▸ EXERCISE DIRECTIONS: Find the lines below in which the string "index" occurs. Copy each one.

▸ DATA BELOW:
━━━

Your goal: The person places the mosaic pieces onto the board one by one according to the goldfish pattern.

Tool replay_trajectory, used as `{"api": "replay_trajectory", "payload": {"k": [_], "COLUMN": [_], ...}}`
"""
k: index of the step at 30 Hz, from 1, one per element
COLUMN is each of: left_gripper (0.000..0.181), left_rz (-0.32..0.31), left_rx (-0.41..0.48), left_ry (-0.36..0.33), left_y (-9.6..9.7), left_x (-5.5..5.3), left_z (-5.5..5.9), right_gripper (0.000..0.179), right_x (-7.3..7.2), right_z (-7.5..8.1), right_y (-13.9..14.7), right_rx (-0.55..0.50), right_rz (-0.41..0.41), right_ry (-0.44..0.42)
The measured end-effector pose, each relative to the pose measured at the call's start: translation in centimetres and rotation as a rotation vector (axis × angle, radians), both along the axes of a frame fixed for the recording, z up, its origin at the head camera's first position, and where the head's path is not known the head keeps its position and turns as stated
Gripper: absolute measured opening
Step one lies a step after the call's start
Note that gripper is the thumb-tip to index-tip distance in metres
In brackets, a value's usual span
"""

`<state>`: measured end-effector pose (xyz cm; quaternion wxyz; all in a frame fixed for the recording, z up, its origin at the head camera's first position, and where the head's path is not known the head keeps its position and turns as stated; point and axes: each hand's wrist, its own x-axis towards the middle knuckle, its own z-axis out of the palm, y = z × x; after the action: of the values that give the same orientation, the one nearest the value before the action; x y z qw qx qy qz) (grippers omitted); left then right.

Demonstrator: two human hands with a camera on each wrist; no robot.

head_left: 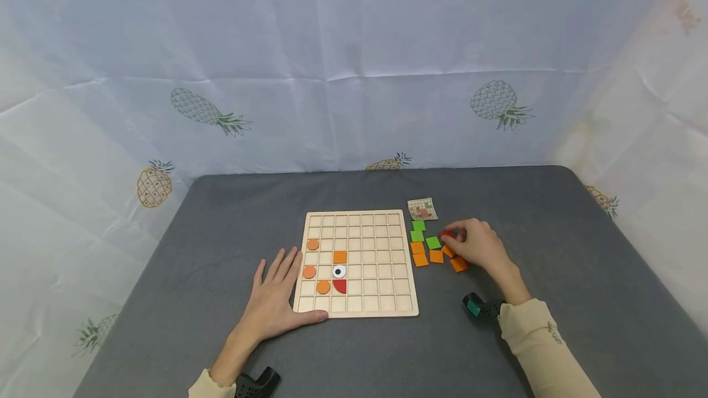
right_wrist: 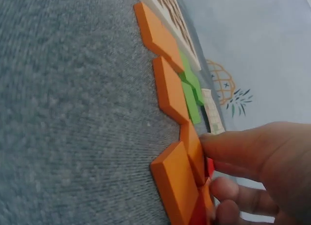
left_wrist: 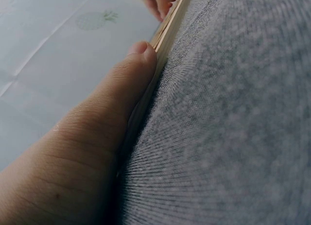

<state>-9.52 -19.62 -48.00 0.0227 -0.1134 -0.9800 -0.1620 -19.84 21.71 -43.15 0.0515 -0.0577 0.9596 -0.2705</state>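
A wooden grid board (head_left: 376,263) lies on the table. Its cells hold orange discs (head_left: 323,287), an orange square (head_left: 340,257), a white disc with a black dot (head_left: 339,271) and a red quarter-round (head_left: 340,286). My left hand (head_left: 275,300) rests with fingers spread on the board's left edge, thumb (left_wrist: 131,72) along its near edge. To the right of the board, my right hand (head_left: 478,243) pinches a red piece (head_left: 447,234) between thumb and fingers, among loose orange tiles (right_wrist: 170,89) and green tiles (head_left: 433,242). Fingers partly hide the red piece.
A small card with a printed grid pattern (head_left: 422,209) lies beyond the green tiles, near the board's far right corner. Black wrist straps (head_left: 480,306) hang near both wrists. Behind the grey table (head_left: 232,220) hangs a pineapple-print cloth (head_left: 354,121).
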Motion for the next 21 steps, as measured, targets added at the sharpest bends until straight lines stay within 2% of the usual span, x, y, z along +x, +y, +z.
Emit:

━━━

▸ PROBLEM SOLUTION:
k: index of the step at 30 Hz, from 1, one per element
Note that gripper is the thumb-tip to index-tip distance in metres

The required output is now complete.